Em segundo lugar, tornou aquela zona da rua completamente escura. Ali nunca havia muita luz mas naquela noite estava escuro como breu. A única coisa que se notava era que as sombras se iam mexendo como se estivessem vivas. Comecei a ouvir sons assustadores. Mau, mau. Tornou-se óbvio que tinha sarilhos pela frente. O assunto era sério e, perante tais circunstâncias, ocorriam-me três coisas que podia fazer; eram elas:
-desatar a correr com toda a força para a frente;
-desatar a correr com toda a força para trás;
-continuar, vencendo o medo, e levar a canja à minha avó.

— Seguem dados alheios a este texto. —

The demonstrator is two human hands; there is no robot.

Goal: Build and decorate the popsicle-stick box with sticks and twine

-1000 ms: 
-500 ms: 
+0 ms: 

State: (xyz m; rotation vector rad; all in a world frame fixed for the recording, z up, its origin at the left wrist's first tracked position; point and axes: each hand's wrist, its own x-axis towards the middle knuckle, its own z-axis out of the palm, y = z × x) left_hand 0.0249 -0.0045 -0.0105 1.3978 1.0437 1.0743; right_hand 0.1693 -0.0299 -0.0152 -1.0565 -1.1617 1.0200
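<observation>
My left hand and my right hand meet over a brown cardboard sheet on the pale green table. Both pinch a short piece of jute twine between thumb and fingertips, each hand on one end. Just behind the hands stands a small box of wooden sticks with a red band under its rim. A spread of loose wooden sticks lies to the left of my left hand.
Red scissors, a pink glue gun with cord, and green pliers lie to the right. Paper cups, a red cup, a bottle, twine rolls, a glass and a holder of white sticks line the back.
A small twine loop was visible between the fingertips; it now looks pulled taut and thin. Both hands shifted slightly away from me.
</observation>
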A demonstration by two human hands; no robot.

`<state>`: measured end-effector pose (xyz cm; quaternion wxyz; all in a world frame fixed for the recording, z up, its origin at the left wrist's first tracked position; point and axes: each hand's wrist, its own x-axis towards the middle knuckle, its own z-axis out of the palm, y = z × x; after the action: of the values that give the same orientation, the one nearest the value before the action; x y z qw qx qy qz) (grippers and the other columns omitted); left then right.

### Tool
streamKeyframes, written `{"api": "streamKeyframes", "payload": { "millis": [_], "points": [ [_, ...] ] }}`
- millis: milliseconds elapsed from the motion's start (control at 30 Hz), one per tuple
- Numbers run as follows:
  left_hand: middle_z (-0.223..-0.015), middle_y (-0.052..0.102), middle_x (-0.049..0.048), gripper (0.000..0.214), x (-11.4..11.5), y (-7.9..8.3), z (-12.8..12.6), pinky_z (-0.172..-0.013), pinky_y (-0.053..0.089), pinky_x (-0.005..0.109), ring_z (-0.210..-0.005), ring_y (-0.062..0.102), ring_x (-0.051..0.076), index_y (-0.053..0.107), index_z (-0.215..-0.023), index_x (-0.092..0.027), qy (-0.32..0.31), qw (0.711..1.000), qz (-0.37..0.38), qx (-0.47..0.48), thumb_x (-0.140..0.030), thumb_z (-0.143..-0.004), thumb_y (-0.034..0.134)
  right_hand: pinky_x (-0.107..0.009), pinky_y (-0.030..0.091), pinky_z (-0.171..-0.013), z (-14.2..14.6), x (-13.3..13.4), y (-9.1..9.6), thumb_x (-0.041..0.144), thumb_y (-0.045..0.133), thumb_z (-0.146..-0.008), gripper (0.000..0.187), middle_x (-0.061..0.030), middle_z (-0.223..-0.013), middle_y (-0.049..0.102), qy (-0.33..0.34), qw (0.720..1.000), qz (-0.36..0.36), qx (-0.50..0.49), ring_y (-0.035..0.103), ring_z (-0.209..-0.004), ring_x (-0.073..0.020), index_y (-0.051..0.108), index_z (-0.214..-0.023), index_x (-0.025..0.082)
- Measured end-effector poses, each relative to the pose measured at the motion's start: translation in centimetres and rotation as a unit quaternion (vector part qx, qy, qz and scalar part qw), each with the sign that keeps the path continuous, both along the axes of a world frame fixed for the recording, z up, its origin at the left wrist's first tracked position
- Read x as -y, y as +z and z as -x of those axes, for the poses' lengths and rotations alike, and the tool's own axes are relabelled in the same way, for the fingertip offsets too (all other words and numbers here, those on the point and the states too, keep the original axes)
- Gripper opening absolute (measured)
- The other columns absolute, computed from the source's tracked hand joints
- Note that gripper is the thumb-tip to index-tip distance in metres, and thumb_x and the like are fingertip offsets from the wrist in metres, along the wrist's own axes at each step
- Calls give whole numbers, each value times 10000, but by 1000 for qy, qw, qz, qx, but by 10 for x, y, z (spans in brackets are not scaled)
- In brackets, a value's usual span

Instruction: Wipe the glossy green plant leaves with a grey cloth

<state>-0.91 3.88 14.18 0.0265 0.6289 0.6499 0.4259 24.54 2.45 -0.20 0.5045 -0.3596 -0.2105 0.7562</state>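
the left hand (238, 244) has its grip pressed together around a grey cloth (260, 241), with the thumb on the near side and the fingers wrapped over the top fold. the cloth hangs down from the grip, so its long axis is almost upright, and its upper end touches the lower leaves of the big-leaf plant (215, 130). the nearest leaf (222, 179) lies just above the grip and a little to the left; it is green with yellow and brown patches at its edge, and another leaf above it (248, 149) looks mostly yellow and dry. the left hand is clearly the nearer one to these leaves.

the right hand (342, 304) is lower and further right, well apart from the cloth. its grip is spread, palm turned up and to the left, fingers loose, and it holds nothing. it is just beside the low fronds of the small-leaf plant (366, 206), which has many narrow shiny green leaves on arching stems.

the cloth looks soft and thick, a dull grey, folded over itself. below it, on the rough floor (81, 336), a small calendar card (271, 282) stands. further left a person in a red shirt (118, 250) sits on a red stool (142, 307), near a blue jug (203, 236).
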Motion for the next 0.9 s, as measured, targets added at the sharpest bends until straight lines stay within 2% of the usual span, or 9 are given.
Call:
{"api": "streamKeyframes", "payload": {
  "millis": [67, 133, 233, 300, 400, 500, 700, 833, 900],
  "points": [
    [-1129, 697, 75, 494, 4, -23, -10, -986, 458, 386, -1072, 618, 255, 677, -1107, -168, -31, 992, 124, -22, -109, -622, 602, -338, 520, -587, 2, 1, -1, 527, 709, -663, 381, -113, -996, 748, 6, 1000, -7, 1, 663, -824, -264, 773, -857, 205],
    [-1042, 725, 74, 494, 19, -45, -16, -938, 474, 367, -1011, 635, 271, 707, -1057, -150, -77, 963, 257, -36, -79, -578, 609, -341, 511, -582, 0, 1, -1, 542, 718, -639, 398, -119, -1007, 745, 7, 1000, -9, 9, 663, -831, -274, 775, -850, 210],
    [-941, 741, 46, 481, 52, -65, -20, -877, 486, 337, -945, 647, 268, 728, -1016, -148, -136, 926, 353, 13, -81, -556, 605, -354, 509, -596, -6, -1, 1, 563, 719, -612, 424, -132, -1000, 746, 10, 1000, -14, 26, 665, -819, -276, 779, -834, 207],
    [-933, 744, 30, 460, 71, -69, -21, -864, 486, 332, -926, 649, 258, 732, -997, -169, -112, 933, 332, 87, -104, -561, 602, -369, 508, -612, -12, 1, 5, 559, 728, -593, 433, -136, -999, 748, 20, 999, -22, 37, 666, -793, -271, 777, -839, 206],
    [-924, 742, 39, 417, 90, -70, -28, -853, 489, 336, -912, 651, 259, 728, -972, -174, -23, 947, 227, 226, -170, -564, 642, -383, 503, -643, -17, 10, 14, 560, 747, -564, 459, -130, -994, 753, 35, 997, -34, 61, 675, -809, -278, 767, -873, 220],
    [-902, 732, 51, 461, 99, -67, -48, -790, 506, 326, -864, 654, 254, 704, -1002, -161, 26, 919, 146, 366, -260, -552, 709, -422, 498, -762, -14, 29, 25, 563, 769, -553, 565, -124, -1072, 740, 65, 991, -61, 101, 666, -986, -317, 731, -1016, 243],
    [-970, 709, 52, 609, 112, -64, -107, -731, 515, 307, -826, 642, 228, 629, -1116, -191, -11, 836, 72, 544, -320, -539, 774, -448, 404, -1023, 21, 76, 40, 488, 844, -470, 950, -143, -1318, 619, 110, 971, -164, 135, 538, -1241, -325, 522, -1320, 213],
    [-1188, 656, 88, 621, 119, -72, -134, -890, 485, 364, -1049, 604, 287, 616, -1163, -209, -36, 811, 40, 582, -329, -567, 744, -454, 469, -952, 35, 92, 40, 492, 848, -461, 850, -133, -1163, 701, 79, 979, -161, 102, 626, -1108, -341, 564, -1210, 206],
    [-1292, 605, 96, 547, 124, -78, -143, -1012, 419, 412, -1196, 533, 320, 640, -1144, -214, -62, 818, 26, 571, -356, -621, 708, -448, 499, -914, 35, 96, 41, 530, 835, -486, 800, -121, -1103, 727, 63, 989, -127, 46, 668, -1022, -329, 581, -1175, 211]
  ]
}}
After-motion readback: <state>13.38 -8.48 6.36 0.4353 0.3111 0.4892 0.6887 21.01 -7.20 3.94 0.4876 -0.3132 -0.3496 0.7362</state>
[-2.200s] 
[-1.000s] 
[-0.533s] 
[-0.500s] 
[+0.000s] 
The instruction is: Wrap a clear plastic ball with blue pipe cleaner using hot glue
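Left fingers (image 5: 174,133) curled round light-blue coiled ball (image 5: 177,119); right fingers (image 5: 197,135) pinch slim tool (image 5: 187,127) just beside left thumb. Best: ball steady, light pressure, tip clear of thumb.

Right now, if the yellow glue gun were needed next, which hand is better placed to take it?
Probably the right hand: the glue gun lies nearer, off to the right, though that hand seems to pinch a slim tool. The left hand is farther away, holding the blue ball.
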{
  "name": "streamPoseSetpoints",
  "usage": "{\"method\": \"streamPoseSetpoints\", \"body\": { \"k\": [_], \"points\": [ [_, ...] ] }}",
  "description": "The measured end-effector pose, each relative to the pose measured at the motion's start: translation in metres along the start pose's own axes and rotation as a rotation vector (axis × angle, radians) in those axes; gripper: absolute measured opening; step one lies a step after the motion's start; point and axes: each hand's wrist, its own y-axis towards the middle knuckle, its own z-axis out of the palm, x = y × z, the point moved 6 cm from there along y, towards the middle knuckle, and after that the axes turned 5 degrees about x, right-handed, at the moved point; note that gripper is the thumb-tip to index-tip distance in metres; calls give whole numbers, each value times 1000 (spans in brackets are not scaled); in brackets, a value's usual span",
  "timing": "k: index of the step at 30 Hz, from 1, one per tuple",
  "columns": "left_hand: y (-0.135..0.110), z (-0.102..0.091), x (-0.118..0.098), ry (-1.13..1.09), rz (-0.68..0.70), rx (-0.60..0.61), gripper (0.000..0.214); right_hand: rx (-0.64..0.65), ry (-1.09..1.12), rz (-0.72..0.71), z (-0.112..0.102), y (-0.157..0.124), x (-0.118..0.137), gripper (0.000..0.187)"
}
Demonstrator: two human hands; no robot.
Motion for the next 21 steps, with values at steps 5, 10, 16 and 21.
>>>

As minhas preferências iam todinhas para a segunda opção da lista. Mas, tal como a primeira, essa escolha implicava, desgraçadamente, um grave senão: entornar a canja. A única forma de não entornar a canja era manter um passo certo, lento e ritmado, que eu já dominava bem. Ora, eu sabia o que é que aquela canja representava para a minha avó: por momentos ela sentia como se tivesse sido ela a fazê-la... Absolutamente inaceitável destruir aquele pedacinho de felicidade. As duas primeiras hipóteses estavam, por isso, postas de lado. Confesso que, a partir do momento em que os truques da bruxa se começaram a materializar, não pensava noutra coisa senão em desatar a correr, mas paciência. Tinha mesmo de continuar!
Semicerrei os olhos, acertei o ritmo, concentrei-me na expressão com que sabia iria ser recebido pela minha avó e avancei corajosamente.
Foi essa imagem imaginária, da cara de alegria com que a minha avó me receberia, a razão da minha vitória. Nem o enorme nariz, do tamanho de um cavalo, que entretanto começou a aparecer e desaparecer do fundo da quelha e cujos pelos horríveis quase me tocavam os braços, nem os barulhos horripilantes que vinham sabe-se lá de aonde, me detiveram ou conseguiram sequer fazer com que perdesse o ritmo certo dos meus passos. Ferida no seu orgulho, a bruxa ficou realmente furiosa ao ver gorados os seus intentos. Uma nuvem de um fedor estonteante e por fim um enorme clarão semelhante a um raio de trovoada, foram as suas ultimas jogadas. Nessa altura tive realmente medo mas continuei pois pensava que a minha avó merecia todos os sacrifícios, o que era, sem dúvida, verdadeiro.
Aquele pedaço de rua só tem alguns metros mas naquela noite pareceram-me muitos quilómetros e a minha avó até me perguntou porque vinha tão cansado... Contudo nessa altura eu já só estava orgulhoso e feliz.
Quando regressei a casa passei lá a correr tão depressa tão depressa que nem tive tempo de ter medo. E, para dizer a verdade, nunca mais tive medo de lá passar.
Nesse dia cresci um bocadinho mais do que o habitual.